▸ Task details
Should any entry hold a picture, omit that picture and copy the rest of the entry exactly.
● ● ● ● ●
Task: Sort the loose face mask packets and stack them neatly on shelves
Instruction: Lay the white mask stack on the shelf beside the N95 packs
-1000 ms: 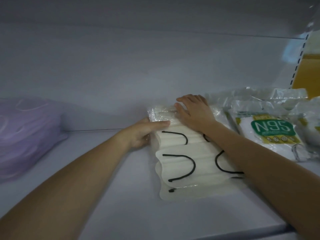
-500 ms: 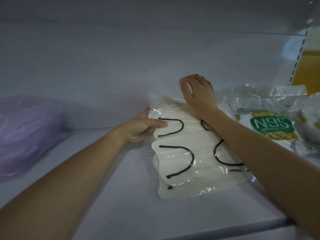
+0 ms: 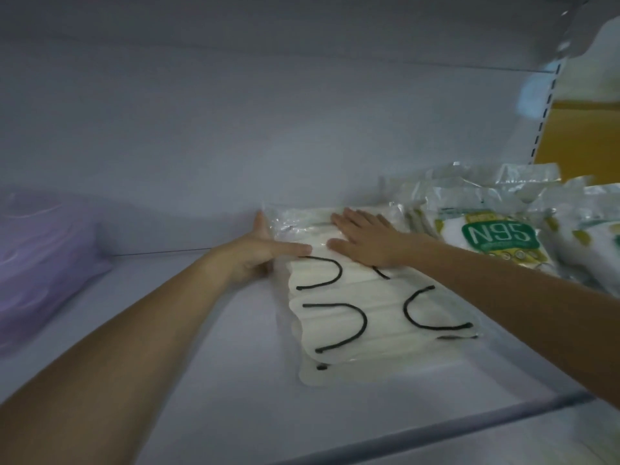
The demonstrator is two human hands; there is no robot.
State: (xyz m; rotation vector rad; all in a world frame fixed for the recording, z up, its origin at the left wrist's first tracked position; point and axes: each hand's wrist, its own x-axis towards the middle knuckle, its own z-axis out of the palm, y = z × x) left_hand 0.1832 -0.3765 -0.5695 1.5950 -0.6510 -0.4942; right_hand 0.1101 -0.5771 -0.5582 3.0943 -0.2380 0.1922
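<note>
1. A clear plastic mask packet (image 3: pixel 375 317), filled with white masks with black ear loops, lies flat on a pale shelf (image 3: pixel 201 380). Its far end sits close to the shelf's back wall.
2. The left hand (image 3: pixel 258 253) holds the packet's far left edge, with the thumb laid across the top and the fingers reaching along the side. Whether they tuck underneath is hidden.
3. The right hand (image 3: pixel 365 241) lies flat on the packet's far end, fingers straight and slightly spread. It presses down and grasps nothing.
4. Just right of the packet is a loose heap of N95 packets (image 3: pixel 500 236) with green labels and crinkled wrappers. I cannot tell whether they touch it. Well to the packet's left lies a blurred, soft purple bundle (image 3: pixel 43 250).
5. The packet looks light, soft and floppy, with slick film. The masks inside sit staggered at the near end, so they would probably slide if it were tipped. It is likely best held by both long edges, or pressed flat from above, rather than lifted by a corner of the film.
</note>
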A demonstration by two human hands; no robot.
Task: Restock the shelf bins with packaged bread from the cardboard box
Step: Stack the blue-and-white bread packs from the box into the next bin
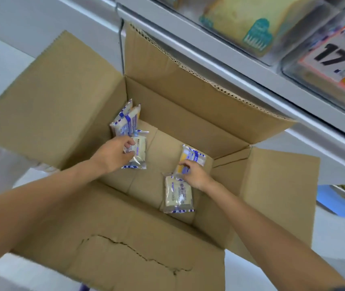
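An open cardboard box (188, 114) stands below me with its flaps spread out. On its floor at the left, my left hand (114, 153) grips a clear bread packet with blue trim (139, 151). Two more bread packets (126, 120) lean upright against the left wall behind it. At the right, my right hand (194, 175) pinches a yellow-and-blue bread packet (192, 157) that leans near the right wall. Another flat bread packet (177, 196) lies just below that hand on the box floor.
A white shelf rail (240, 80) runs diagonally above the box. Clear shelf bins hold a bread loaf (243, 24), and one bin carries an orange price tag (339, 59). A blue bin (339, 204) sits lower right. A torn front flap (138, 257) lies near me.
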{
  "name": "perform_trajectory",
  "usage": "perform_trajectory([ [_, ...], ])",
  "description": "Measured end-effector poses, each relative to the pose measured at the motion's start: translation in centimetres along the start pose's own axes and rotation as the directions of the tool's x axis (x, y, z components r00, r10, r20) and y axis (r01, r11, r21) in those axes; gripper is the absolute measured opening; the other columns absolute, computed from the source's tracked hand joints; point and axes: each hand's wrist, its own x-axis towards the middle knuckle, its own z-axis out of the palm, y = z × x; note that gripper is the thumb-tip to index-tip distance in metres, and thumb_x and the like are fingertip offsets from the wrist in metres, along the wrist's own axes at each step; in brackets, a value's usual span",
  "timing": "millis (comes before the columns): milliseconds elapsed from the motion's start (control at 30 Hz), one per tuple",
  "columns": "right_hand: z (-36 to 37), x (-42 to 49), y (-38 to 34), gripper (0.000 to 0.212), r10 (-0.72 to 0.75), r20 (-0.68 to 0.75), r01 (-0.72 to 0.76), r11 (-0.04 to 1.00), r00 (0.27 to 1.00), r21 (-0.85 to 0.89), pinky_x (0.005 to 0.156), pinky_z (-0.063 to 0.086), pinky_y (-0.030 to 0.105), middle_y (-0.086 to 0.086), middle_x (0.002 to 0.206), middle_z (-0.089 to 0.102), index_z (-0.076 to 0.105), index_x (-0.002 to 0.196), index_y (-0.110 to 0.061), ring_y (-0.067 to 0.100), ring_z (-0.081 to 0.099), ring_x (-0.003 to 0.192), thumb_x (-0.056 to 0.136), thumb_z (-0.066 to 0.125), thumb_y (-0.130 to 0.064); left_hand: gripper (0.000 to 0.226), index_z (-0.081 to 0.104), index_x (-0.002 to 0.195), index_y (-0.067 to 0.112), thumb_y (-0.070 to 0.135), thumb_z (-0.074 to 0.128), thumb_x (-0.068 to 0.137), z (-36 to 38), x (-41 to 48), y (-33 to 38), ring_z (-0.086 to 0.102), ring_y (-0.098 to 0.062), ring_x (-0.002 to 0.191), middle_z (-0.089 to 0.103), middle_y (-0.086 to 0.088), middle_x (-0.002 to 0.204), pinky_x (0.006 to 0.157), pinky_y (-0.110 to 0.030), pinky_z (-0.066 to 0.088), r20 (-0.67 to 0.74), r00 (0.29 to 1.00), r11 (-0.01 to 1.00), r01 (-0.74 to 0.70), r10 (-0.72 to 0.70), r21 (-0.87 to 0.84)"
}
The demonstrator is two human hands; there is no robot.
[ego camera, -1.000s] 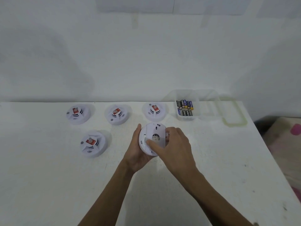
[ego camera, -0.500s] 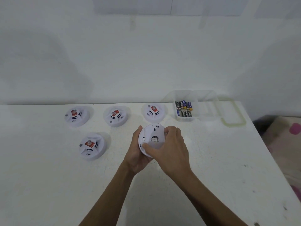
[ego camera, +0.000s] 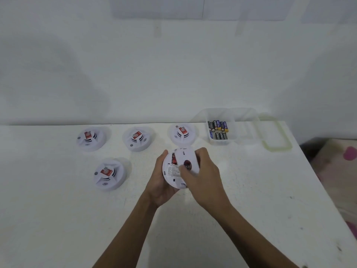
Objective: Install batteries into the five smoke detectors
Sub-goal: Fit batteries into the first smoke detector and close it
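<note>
L hand (ego camera: pixel 158 185) cups smoke detector (ego camera: pixel 172 172) underside-up; R hand (ego camera: pixel 206 176) grips its right edge.

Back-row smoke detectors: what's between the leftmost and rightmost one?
Head view: a third smoke detector, red label up, touching neither the leftmost detector nor the rightmost detector; bare white table in the gaps.

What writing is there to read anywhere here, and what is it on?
"CELL": on the blue batteries in the box; the letters before it are unclear.
White lettering on the black batteries: too blurred to read.
Printed label on the held detector: too small to read.
Print on the red stickers of the other detectors: blurred, unreadable.
</note>
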Motion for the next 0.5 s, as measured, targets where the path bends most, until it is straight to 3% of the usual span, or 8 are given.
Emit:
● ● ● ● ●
▸ Solution for this exercise
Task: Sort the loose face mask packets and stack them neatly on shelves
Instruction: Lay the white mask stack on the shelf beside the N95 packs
-1000 ms: 
-500 ms: 
+0 ms: 
The demonstrator is two human hands; there is no robot.
State: (xyz m; rotation vector rad; all in a world frame fixed for the recording, z up, its origin at the left wrist's first tracked position; point and axes: each hand's wrist, its own x-axis towards the middle knuckle, its own z-axis out of the palm, y = z × x) left_hand 0.1832 -0.3765 -0.5695 1.5950 -0.6510 -0.4942; right_hand 0.1101 -0.5771 -0.5582 3.0943 -0.2380 0.1922
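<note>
1. A clear plastic mask packet (image 3: pixel 375 317), filled with white masks with black ear loops, lies flat on a pale shelf (image 3: pixel 201 380). Its far end sits close to the shelf's back wall.
2. The left hand (image 3: pixel 258 253) holds the packet's far left edge, with the thumb laid across the top and the fingers reaching along the side. Whether they tuck underneath is hidden.
3. The right hand (image 3: pixel 365 241) lies flat on the packet's far end, fingers straight and slightly spread. It presses down and grasps nothing.
4. Just right of the packet is a loose heap of N95 packets (image 3: pixel 500 236) with green labels and crinkled wrappers. I cannot tell whether they touch it. Well to the packet's left lies a blurred, soft purple bundle (image 3: pixel 43 250).
5. The packet looks light, soft and floppy, with slick film. The masks inside sit staggered at the near end, so they would probably slide if it were tipped. It is likely best held by both long edges, or pressed flat from above, rather than lifted by a corner of the film.
</note>
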A demonstration by two human hands; no robot.
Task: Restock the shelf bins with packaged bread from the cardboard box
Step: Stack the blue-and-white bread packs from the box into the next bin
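An open cardboard box (188, 114) stands below me with its flaps spread out. On its floor at the left, my left hand (114, 153) grips a clear bread packet with blue trim (139, 151). Two more bread packets (126, 120) lean upright against the left wall behind it. At the right, my right hand (194, 175) pinches a yellow-and-blue bread packet (192, 157) that leans near the right wall. Another flat bread packet (177, 196) lies just below that hand on the box floor.
A white shelf rail (240, 80) runs diagonally above the box. Clear shelf bins hold a bread loaf (243, 24), and one bin carries an orange price tag (339, 59). A blue bin (339, 204) sits lower right. A torn front flap (138, 257) lies near me.
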{
  "name": "perform_trajectory",
  "usage": "perform_trajectory([ [_, ...], ])",
  "description": "Measured end-effector poses, each relative to the pose measured at the motion's start: translation in centimetres along the start pose's own axes and rotation as the directions of the tool's x axis (x, y, z components r00, r10, r20) and y axis (r01, r11, r21) in those axes; gripper is the absolute measured opening; the other columns absolute, computed from the source's tracked hand joints; point and axes: each hand's wrist, its own x-axis towards the middle knuckle, its own z-axis out of the palm, y = z × x; note that gripper is the thumb-tip to index-tip distance in metres, and thumb_x and the like are fingertip offsets from the wrist in metres, along the wrist's own axes at each step; in brackets, a value's usual span",
  "timing": "millis (comes before the columns): milliseconds elapsed from the motion's start (control at 30 Hz), one per tuple",
  "columns": "right_hand: z (-36 to 37), x (-42 to 49), y (-38 to 34), gripper (0.000 to 0.212), r10 (-0.72 to 0.75), r20 (-0.68 to 0.75), r01 (-0.72 to 0.76), r11 (-0.04 to 1.00), r00 (0.27 to 1.00), r21 (-0.85 to 0.89), pinky_x (0.005 to 0.156), pinky_z (-0.063 to 0.086), pinky_y (-0.030 to 0.105), middle_y (-0.086 to 0.086), middle_x (0.002 to 0.206), middle_z (-0.089 to 0.102), index_z (-0.076 to 0.105), index_x (-0.002 to 0.196), index_y (-0.110 to 0.061), ring_y (-0.067 to 0.100), ring_z (-0.081 to 0.099), ring_x (-0.003 to 0.192), thumb_x (-0.056 to 0.136), thumb_z (-0.066 to 0.125), thumb_y (-0.130 to 0.064); left_hand: gripper (0.000 to 0.226), index_z (-0.081 to 0.104), index_x (-0.002 to 0.195), index_y (-0.067 to 0.112), thumb_y (-0.070 to 0.135), thumb_z (-0.074 to 0.128), thumb_x (-0.068 to 0.137), z (-36 to 38), x (-41 to 48), y (-33 to 38), ring_z (-0.086 to 0.102), ring_y (-0.098 to 0.062), ring_x (-0.002 to 0.191), middle_z (-0.089 to 0.103), middle_y (-0.086 to 0.088), middle_x (-0.002 to 0.204), pinky_x (0.006 to 0.157), pinky_y (-0.110 to 0.030), pinky_z (-0.066 to 0.088), r20 (-0.67 to 0.74), r00 (0.29 to 1.00), r11 (-0.01 to 1.00), r01 (-0.74 to 0.70), r10 (-0.72 to 0.70), r21 (-0.87 to 0.84)"
}
The demonstrator is two human hands; there is no robot.
[ego camera, -1.000s] 
[ego camera, -0.500s] 
[ego camera, +0.000s] 
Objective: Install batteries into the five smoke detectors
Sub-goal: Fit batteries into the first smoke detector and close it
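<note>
L hand (ego camera: pixel 158 185) cups smoke detector (ego camera: pixel 172 172) underside-up; R hand (ego camera: pixel 206 176) grips its right edge.

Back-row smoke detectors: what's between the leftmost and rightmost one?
Head view: a third smoke detector, red label up, touching neither the leftmost detector nor the rightmost detector; bare white table in the gaps.

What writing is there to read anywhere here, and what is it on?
"CELL": on the blue batteries in the box; the letters before it are unclear.
White lettering on the black batteries: too blurred to read.
Printed label on the held detector: too small to read.
Print on the red stickers of the other detectors: blurred, unreadable.
</note>
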Motion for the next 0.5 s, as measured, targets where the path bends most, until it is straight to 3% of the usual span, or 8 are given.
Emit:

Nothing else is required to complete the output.